• [Your instructions]: Output exactly the lines that run from the top of the entries to the line holding "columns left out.", including both of those lines.

• [Items listed in a dataset]:

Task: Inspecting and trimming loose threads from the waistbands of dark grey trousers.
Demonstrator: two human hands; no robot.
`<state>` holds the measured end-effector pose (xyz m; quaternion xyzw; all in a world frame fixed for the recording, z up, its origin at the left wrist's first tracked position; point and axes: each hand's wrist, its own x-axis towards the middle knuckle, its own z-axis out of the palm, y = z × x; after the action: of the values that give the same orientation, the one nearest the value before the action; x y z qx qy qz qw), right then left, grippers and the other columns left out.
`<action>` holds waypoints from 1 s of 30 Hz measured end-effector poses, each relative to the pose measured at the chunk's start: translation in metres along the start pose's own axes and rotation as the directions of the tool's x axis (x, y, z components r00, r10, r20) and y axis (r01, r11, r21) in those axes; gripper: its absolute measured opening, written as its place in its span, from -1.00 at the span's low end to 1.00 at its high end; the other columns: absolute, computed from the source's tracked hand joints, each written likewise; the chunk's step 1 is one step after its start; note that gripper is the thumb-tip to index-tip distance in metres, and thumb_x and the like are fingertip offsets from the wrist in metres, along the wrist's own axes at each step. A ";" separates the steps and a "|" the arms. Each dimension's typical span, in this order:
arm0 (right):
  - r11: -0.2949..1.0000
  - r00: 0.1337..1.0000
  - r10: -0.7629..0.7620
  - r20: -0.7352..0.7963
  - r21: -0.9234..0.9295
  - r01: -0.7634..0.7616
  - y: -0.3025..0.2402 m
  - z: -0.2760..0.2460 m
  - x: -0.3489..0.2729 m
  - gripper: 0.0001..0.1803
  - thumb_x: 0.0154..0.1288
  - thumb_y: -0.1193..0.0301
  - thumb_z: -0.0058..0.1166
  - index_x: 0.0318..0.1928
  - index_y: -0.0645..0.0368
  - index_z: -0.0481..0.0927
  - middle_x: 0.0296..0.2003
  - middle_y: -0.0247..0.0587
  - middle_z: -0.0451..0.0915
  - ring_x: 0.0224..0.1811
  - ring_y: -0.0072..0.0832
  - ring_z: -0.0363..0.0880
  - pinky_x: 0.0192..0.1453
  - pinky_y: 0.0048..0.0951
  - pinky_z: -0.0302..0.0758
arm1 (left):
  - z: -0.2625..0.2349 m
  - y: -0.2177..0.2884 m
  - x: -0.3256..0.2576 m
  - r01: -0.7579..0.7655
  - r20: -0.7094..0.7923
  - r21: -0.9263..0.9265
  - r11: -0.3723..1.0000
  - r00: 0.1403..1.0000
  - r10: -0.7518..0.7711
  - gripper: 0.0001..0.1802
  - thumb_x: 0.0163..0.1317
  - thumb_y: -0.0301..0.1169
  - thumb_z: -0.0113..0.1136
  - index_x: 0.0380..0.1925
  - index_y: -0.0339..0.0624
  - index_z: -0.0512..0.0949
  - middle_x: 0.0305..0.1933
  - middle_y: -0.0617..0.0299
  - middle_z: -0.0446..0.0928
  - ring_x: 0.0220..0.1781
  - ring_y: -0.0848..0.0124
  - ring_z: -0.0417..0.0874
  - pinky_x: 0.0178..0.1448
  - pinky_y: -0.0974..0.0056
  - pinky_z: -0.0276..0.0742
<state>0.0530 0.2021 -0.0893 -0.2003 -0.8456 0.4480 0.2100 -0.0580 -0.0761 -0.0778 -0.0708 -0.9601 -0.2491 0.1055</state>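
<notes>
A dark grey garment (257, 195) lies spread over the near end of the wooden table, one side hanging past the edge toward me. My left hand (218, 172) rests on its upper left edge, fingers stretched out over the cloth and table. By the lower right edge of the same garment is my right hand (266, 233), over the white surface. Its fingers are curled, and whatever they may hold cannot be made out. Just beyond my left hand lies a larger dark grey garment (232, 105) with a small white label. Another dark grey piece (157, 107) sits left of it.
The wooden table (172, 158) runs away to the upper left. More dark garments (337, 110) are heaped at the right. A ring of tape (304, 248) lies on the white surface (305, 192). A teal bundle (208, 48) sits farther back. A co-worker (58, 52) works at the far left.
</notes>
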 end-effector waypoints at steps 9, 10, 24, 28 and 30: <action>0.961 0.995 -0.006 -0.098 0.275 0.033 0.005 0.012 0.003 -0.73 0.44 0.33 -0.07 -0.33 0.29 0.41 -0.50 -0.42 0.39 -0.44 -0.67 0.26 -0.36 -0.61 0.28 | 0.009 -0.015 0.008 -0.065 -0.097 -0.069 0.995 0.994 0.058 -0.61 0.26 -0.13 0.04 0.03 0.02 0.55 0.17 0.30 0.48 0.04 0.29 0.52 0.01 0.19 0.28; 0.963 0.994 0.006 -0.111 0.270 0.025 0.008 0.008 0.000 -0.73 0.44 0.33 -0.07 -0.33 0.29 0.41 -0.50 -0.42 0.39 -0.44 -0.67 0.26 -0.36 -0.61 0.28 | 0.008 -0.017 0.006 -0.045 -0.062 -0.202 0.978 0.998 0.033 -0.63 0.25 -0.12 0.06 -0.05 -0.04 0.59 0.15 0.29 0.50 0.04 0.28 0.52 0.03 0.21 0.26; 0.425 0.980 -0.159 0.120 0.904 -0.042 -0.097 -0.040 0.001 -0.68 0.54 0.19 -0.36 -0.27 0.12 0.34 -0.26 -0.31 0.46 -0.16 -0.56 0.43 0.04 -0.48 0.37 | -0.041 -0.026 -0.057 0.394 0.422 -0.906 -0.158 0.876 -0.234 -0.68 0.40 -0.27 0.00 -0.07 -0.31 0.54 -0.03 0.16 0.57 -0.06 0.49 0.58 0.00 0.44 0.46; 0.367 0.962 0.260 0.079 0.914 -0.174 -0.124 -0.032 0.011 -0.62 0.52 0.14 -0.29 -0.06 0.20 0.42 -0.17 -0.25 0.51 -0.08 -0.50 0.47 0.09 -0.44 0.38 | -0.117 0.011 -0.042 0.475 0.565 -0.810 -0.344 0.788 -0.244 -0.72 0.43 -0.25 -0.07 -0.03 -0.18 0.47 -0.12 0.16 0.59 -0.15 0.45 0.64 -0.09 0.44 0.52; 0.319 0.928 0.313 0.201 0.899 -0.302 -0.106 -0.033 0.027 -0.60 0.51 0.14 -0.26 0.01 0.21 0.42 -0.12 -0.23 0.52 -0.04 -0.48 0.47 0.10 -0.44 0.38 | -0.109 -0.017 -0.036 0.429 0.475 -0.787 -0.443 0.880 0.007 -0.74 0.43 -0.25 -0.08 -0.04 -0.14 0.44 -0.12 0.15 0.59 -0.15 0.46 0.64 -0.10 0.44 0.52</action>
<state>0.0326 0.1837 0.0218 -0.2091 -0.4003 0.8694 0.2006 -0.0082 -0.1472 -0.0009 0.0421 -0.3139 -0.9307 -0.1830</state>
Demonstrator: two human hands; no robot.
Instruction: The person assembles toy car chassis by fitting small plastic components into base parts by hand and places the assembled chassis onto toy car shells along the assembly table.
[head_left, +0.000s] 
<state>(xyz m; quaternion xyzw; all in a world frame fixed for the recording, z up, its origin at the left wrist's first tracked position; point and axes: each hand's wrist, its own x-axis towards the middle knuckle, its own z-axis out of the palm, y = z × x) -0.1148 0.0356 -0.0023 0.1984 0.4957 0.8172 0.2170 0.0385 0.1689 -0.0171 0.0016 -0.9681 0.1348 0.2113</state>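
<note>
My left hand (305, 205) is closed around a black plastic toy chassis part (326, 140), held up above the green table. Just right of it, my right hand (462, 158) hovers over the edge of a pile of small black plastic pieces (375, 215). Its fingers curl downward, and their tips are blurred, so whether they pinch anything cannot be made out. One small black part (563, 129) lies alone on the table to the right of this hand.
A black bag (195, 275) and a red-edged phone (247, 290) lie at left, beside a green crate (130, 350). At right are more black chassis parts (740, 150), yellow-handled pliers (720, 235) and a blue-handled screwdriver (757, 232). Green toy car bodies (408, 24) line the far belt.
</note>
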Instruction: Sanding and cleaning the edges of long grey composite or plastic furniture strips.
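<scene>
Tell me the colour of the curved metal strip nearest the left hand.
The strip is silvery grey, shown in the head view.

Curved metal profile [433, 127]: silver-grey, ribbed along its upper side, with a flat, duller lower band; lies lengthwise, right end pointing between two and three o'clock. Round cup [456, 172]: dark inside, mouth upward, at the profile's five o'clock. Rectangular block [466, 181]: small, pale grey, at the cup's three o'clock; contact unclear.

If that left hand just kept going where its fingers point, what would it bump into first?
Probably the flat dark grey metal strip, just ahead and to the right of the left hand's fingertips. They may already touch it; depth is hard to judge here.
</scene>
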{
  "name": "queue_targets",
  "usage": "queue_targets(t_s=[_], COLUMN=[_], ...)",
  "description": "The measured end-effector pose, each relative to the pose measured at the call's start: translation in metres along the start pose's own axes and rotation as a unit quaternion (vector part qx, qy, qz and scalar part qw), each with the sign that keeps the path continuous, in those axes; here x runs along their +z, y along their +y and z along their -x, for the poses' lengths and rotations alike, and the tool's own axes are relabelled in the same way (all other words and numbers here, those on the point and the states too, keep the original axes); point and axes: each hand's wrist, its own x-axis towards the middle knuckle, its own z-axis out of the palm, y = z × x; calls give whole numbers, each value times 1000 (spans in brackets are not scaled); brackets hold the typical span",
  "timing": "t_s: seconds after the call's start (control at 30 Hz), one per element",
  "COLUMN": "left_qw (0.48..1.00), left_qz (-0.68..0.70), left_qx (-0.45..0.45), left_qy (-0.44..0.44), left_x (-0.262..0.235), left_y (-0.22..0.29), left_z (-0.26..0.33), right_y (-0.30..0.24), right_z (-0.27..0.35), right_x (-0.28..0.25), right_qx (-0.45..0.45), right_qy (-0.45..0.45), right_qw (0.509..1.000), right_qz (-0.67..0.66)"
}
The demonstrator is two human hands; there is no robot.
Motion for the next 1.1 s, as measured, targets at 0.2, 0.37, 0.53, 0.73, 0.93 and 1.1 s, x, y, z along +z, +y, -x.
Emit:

• [Task answer]:
Task: Inspecting and trimming loose threads from the waistbands of dark grey trousers.
Demonstrator: two human hands; no robot.
`<state>` holds the measured end-effector pose (xyz m; quaternion xyzw; all in a world frame fixed for the recording, z up, its origin at the left wrist's first tracked position; point and axes: each hand's wrist, its own x-axis towards the middle knuckle, its own z-axis out of the palm, y = z × x; after the action: of the values that give the same orientation, the one nearest the value before the action; x y z qx qy qz qw), right then left, grippers and the other columns left out.

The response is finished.